__YOUR ASSIGNMENT__
Exclude all pictures, then copy each of the records exactly as written.

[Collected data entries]
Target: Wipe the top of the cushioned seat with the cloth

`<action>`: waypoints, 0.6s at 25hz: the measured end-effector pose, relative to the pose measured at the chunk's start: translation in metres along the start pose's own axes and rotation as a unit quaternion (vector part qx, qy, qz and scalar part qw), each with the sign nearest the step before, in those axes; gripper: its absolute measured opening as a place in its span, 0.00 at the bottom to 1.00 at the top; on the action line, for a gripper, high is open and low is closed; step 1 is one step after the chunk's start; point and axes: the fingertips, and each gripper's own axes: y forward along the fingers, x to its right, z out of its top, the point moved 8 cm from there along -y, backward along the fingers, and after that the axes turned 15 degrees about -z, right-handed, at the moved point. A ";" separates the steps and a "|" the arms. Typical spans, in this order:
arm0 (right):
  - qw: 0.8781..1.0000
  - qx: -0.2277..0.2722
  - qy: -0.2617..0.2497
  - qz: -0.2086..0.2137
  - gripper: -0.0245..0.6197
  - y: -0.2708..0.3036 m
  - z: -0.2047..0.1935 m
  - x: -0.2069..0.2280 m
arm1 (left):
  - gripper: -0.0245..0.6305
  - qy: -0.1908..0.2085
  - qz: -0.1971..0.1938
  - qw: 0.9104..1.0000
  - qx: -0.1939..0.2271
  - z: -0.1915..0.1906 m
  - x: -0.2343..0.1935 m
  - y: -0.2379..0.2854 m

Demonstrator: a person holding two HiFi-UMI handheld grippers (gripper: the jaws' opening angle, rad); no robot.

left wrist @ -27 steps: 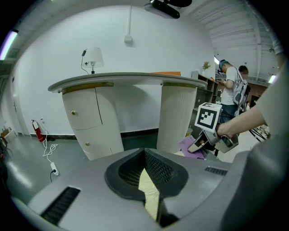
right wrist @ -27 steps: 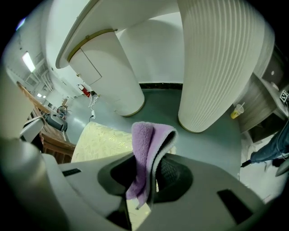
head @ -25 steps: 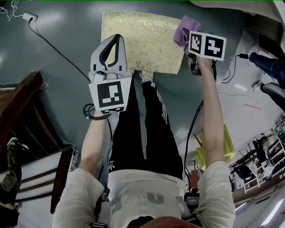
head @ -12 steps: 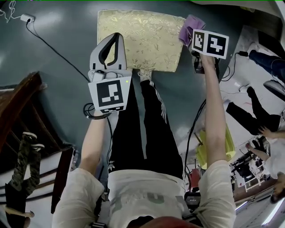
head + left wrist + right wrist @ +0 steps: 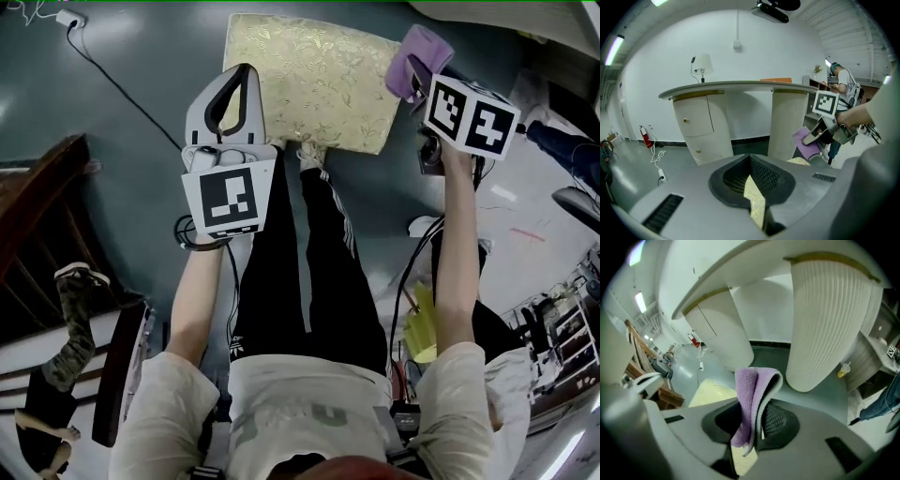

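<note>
The dark floor (image 5: 131, 141) fills most of the head view. On it, at upper centre, stands the cushioned seat (image 5: 314, 80), its gold patterned top bare and facing up.

The left gripper (image 5: 246, 73) hangs over the seat's left edge. Its fingers are closed together with nothing between them, only a thin slit showing the gold fabric below.

The right gripper (image 5: 419, 84) is at the seat's upper right corner, its fingers clamped on the folded purple cloth (image 5: 419, 54). In the right gripper view the cloth (image 5: 752, 399) stands up in a loop above the fingers, with its short end hanging below them. It looks lifted off the seat rather than pressed to it.

To wipe well, I would:
- lower the cloth flat onto the top
- grip firmly so the fold does not slip
- sweep leftward in overlapping passes
- move the left gripper out of the path first
</note>
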 end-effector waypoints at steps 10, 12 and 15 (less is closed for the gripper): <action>0.971 0.188 0.054 0.135 0.19 -0.139 0.061 -0.103 | 0.05 -0.014 0.064 0.997 0.047 0.015 -0.027 -0.044; 0.966 0.192 0.042 0.168 0.19 -0.139 0.064 -0.128 | 0.05 -0.020 0.076 0.996 0.047 0.014 -0.031 -0.049; 0.962 0.180 0.022 0.205 0.19 -0.123 0.056 -0.174 | 0.05 -0.030 0.089 0.995 0.039 0.002 -0.043 -0.059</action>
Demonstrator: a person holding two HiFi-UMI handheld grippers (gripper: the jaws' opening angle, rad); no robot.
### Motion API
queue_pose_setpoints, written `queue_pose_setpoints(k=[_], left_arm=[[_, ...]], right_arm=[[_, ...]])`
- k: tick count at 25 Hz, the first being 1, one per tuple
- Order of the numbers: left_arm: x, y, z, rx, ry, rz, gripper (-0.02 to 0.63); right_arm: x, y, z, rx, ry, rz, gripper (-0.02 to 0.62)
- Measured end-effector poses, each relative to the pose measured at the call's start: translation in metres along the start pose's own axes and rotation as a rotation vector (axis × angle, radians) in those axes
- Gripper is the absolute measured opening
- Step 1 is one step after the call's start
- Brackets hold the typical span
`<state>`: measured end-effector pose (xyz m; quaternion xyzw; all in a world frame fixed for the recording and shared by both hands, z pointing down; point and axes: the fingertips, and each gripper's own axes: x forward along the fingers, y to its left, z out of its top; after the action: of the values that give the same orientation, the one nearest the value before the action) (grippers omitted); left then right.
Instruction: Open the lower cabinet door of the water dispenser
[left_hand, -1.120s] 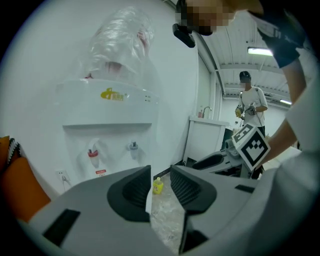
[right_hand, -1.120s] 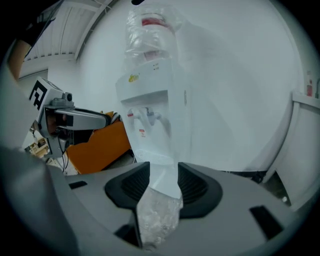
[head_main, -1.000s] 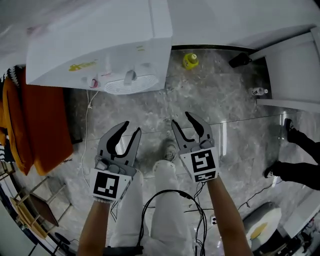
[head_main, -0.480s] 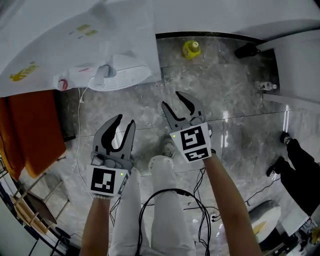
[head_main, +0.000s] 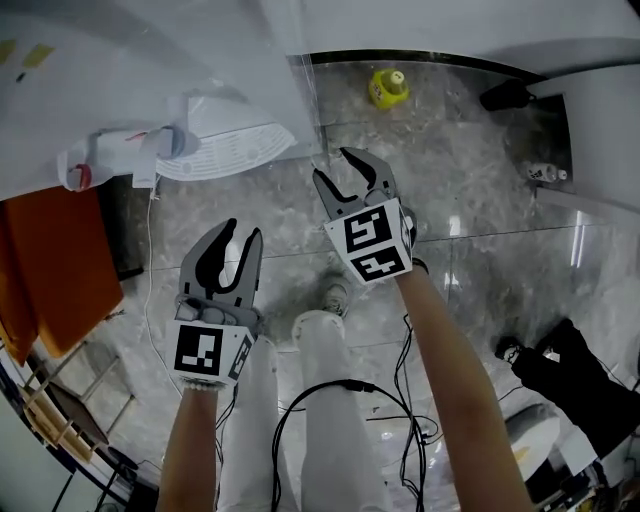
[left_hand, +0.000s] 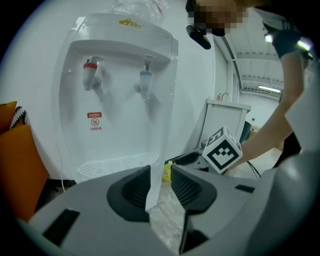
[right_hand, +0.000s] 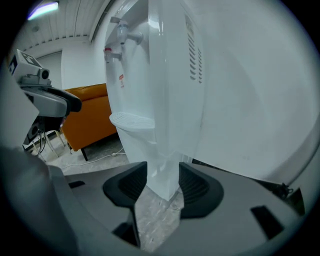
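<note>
The white water dispenser (head_main: 180, 60) stands at the upper left, its drip tray (head_main: 225, 150) sticking out over the floor. My right gripper (head_main: 333, 165) is open right beside the dispenser's front right corner. Its jaws have just been opening, and nothing is between them. In the right gripper view the dispenser's lower corner (right_hand: 162, 170) shows through the gap, beyond the pads. My left gripper (head_main: 240, 232) hangs lower, below the tray, its jaws apart and empty. The left gripper view faces the dispenser's front (left_hand: 120, 100). The gripper body hides the lower cabinet door there.
A small yellow bottle (head_main: 388, 88) stands on the marble floor right of the dispenser. An orange sofa (head_main: 50, 270) is at the left, a white unit (head_main: 600, 130) at the right. A thin cord (head_main: 150, 260) and black cables (head_main: 340, 400) lie on the floor. Another person's dark-clad legs (head_main: 560, 370) are at lower right.
Both grippers have sunk toward the floor. The right one has also moved in to the dispenser's front right corner, and its jaws stand wider. The left jaws look unchanged.
</note>
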<state>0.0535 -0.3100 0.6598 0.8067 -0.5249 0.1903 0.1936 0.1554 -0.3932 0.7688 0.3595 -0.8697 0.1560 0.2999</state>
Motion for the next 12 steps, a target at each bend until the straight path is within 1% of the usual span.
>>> queue_pose_setpoints(k=[3, 12], left_arm=[[0.007, -0.002, -0.003, -0.012, -0.001, 0.004, 0.124], [0.014, -0.003, -0.007, -0.012, 0.003, 0.008, 0.124]], right_arm=[[0.017, -0.005, 0.001, -0.020, 0.005, 0.007, 0.201], [0.055, -0.010, 0.005, -0.018, 0.018, 0.036, 0.207]])
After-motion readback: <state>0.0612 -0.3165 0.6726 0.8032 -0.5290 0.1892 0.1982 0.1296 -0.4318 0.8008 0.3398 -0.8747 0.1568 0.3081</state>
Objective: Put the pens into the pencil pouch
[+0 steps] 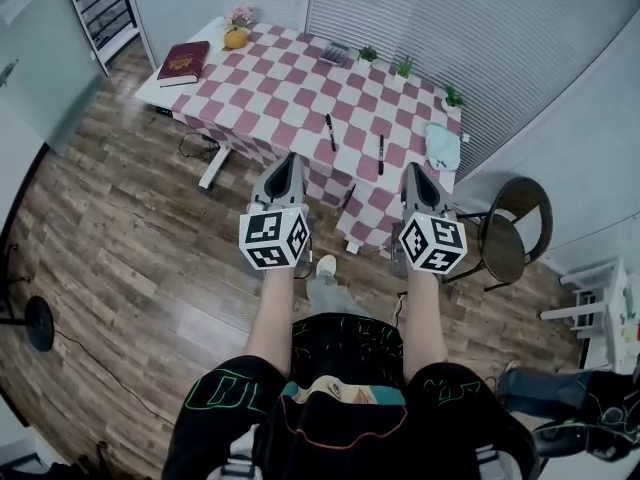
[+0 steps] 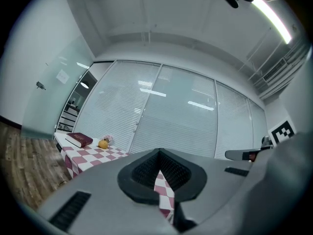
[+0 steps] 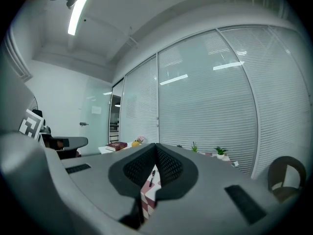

__RESULT FOR THIS EXERCISE__
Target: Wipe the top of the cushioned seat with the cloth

`<action>`: waypoints, 0.6s at 25hz: the measured end-effector pose, relative to the pose measured at the chunk's start: translation in metres along the start pose's own axes and rotation as a unit quaternion (vector part qx, qy, qz and scalar part qw), each with the sign nearest the step before, in those axes; gripper: its absolute measured opening as a place in its span, 0.00 at the bottom to 1.00 at the top; on the action line, for a gripper, high is open and low is closed; step 1 is one step after the chunk's start; point and axes: the fingertips, and each gripper's own axes: y forward along the fingers, x to its right, z out of its top, the point moved 8 cm from there along -y, backward along the fingers, and after that the axes turned 15 degrees about -z, right-handed, at the moved point. A ";" separates the steps and a "|" the arms. Typical spans, in this order:
arm0 (right):
  - qw: 0.8781..1.0000
  - qx: -0.2277..0.2722
  - qy: -0.2617..0.2497
  - qz: -0.2086..0.2137
  - gripper: -0.0245..0.6197
  - y: -0.2708..0.3036 m
  - z: -0.2047..0.1935 m
  - x: -0.2069..0.2280 m
arm1 (left):
  - gripper: -0.0245..0.6305
  - qy: -0.1908..0.2085
  - qz: -0.1971..0.1938
  - qw: 0.9104..1.0000
  - qx: -0.1939..0.2271
  - z: -0.1915..0.1906 m
  - x: -0.2343..0.1935 m
  - y: -0.2379..0.2854 m

Demonstrator: a person holding two HiFi-UMI handheld grippers (gripper: the jaws' opening angle, rad); no robot.

left wrist @ -27 steps: 
right wrist @ -27 steps: 
head @ -25 steps: 
head @ -12 steps: 
head + left wrist + right wrist @ +0 steps: 

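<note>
The dark floor (image 5: 131, 141) fills most of the head view. On it, at upper centre, stands the cushioned seat (image 5: 314, 80), its gold patterned top bare and facing up.

The left gripper (image 5: 246, 73) hangs over the seat's left edge. Its fingers are closed together with nothing between them, only a thin slit showing the gold fabric below.

The right gripper (image 5: 419, 84) is at the seat's upper right corner, its fingers clamped on the folded purple cloth (image 5: 419, 54). In the right gripper view the cloth (image 5: 752, 399) stands up in a loop above the fingers, with its short end hanging below them. It looks lifted off the seat rather than pressed to it.

To wipe well, I would:
- lower the cloth flat onto the top
- grip firmly so the fold does not slip
- sweep leftward in overlapping passes
- move the left gripper out of the path first
</note>
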 end-effector waypoints at steps 10, 12 and 15 (less is closed for the gripper): <action>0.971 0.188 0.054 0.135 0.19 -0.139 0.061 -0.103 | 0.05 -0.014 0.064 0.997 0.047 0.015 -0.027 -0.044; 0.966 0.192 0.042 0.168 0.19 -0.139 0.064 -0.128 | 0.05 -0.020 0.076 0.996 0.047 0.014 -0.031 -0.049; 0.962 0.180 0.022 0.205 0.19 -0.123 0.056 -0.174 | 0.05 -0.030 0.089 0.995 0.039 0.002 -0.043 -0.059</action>
Demonstrator: a person holding two HiFi-UMI handheld grippers (gripper: the jaws' opening angle, rad); no robot.
### Motion API
queue_pose_setpoints, written `queue_pose_setpoints(k=[_], left_arm=[[_, ...]], right_arm=[[_, ...]])`
- k: tick count at 25 Hz, the first being 1, one per tuple
- Order of the numbers: left_arm: x, y, z, rx, ry, rz, gripper (-0.02 to 0.63); right_arm: x, y, z, rx, ry, rz, gripper (-0.02 to 0.62)
- Measured end-effector poses, each relative to the pose measured at the call's start: translation in metres along the start pose's own axes and rotation as a rotation vector (axis × angle, radians) in those axes
- Gripper is the absolute measured opening
- Step 1 is one step after the call's start
- Brackets hold the typical span
`<state>`: measured end-effector pose (xyz m; quaternion xyzw; all in a world frame fixed for the recording and shared by both hands, z pointing down; point and axes: the fingertips, and each gripper's own axes: x forward along the fingers, y to its left, z out of its top; after the action: of the values that give the same orientation, the one nearest the value before the action) (grippers omitted); left then right.
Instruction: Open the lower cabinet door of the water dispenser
[left_hand, -1.120s] 
[right_hand, -1.120s] 
[head_main, -1.000s] 
[head_main, -0.480s] 
[head_main, +0.000s] 
[left_hand, +0.000s] 
[right_hand, +0.000s] 
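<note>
The white water dispenser (head_main: 180, 60) stands at the upper left, its drip tray (head_main: 225, 150) sticking out over the floor. My right gripper (head_main: 333, 165) is open right beside the dispenser's front right corner. Its jaws have just been opening, and nothing is between them. In the right gripper view the dispenser's lower corner (right_hand: 162, 170) shows through the gap, beyond the pads. My left gripper (head_main: 240, 232) hangs lower, below the tray, its jaws apart and empty. The left gripper view faces the dispenser's front (left_hand: 120, 100). The gripper body hides the lower cabinet door there.
A small yellow bottle (head_main: 388, 88) stands on the marble floor right of the dispenser. An orange sofa (head_main: 50, 270) is at the left, a white unit (head_main: 600, 130) at the right. A thin cord (head_main: 150, 260) and black cables (head_main: 340, 400) lie on the floor. Another person's dark-clad legs (head_main: 560, 370) are at lower right.
Both grippers have sunk toward the floor. The right one has also moved in to the dispenser's front right corner, and its jaws stand wider. The left jaws look unchanged.
</note>
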<state>0.0535 -0.3100 0.6598 0.8067 -0.5249 0.1903 0.1936 0.1554 -0.3932 0.7688 0.3595 -0.8697 0.1560 0.2999</state>
Motion for the next 12 steps, a target at each bend until the straight path is within 1% of the usual span.
>>> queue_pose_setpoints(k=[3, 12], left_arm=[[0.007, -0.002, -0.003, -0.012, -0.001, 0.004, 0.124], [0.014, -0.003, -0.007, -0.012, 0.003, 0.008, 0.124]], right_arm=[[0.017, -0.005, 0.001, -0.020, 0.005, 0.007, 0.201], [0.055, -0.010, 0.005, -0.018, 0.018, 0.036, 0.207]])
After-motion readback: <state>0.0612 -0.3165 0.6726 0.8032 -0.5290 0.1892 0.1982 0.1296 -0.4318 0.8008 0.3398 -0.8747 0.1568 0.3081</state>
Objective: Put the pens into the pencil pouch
[+0 steps] 
[+0 steps] 
[+0 steps] 

No more output is needed here.